Une autre façon de sélectionner les phénotypes d’intérêt est de détecter les SNPs ayant un impact sur le phénotype observé (mutation causale). Nous pouvons citer l’exemple de la mutation R396W dans le gène DGAT1 qui explique 46% de la variance génétique concernant la teneur en matière grasse du lait chez les races Saanen et Alpine (Martin et al., 2017). La découverte de ce type de mutation est cependant assez rare, comme nous l’avons vu avec l’analyse de l’effet des variants prédit par Ensembl (VEP), seulement 1% des SNPs présents dans notre jeu de données sont positionnés dans des régions codantes et aucun dans des régions régulatrices annotées. Il ne suffit pas qu’un variant soit dans une région codante ou régulatrice pour qu’il ait un impact sur un phénotype, cela va dépendre du changement qu’il implique dans la synthèse de la protéine. Cependant avec l’analyse de prédiction des effets des variants nous avons vu que 0,01% des variants sous sélection sont associés à la perte ou au gain de codons « stop » et la perte de codons « start » qui ont une influence directe sur la synthèse de protéine.
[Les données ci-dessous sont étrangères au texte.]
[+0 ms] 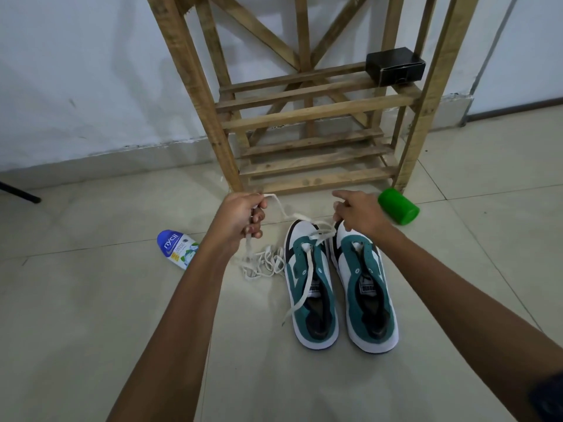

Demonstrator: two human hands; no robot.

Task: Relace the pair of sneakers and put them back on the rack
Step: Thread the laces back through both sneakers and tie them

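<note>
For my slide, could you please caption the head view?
Left hand pulls a white lace from the left sneaker before a wooden rack.

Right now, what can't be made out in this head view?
- Right hand: the back of the hand hides what its fingers hold.
- Rack: top cut off by the frame's upper edge.
- Black box: contents too dark.
- Bottle: small print unreadable.

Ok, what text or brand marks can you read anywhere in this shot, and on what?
"nycil": on the blue top of the white bottle lying on the floor; its smaller print is too small to read.
Tongue labels on the left sneaker and right sneaker: blurred, unreadable.
Black box on the rack: no readable text.
</note>
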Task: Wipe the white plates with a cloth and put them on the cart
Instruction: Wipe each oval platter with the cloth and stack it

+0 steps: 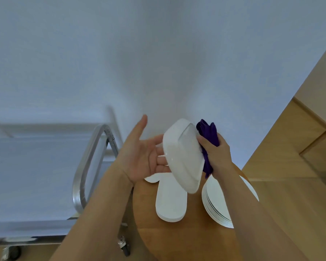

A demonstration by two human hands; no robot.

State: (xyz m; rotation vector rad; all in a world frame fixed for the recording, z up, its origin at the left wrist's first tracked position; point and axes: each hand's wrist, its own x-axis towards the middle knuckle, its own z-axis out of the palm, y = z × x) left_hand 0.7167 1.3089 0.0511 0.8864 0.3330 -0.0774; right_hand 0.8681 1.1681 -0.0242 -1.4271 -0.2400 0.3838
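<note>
**Wiping the tilted plate without letting it slip**

Pale walls are meeting in a corner behind a round wooden table (177, 240), and a steel cart (36, 176) is standing just to its left with its top shelf showing no plates. The person is holding a white rectangular plate (183, 157) up on edge above the table. The left hand (141, 155) is lying flat and spread against the plate's left side, fingers straight, propping rather than clasping. The right hand (215, 153) is bunching a purple cloth (208, 136) in curled fingers and pressing it to the plate's far side.

To do this well, the cloth hand should probably be sweeping along the plate's full length, while the flat left palm pushes back evenly so the plate does not slide out. Hooking the left thumb over the rim would likely steady it.

Below, a long white plate (170, 202) and a stack of round plates (217, 204) are waiting on the table, so most of the job appears to be ahead.
</note>
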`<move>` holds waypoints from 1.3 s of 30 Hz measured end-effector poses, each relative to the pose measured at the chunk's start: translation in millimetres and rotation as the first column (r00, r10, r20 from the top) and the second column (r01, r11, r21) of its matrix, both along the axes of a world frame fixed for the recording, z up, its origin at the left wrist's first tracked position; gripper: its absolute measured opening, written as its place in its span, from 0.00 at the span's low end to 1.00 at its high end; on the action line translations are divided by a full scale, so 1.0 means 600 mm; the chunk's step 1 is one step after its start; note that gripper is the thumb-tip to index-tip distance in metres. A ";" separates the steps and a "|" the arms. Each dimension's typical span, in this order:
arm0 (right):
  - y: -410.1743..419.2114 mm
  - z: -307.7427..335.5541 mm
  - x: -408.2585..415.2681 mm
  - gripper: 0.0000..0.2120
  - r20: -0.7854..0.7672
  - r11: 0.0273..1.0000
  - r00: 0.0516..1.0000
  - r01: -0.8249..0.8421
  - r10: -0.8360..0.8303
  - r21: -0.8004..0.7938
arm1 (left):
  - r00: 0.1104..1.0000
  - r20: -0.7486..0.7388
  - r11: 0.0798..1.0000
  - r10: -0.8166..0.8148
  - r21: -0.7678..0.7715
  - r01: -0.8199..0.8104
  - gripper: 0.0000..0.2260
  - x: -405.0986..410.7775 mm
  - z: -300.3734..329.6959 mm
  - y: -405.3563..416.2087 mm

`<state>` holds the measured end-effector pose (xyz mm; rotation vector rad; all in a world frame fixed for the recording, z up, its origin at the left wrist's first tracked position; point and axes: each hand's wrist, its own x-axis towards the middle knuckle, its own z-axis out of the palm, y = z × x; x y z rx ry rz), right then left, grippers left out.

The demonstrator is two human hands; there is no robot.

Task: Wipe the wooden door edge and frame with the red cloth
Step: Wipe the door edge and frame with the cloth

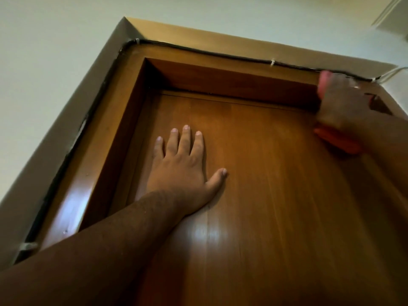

De plus, un phénotype peut être codé par plusieurs gènes (polygénie), donc une mutation sur un seul gène ne modifiera pas forcément le caractère observé.

Pour finir, un gène peut avoir un effet pléiotropique (sur différents phénotypes) pouvant avoir des impacts différents sur les phénotypes impactés. C’est par exemple le cas du gène SOCS2 chez le mouton dont l’allèle p.R96C réduit le taux de cellules somatiques dans le lait, mais implique également un moins bon rendement laitier et réduit la taille des animaux (Rupp et al., 2015). La sélection des moutons pour réduire le taux de cellules somatiques dans le lait doit donc s’effectuer en prenant en compte d’autres gènes afin de ne pas réduire la production laitière.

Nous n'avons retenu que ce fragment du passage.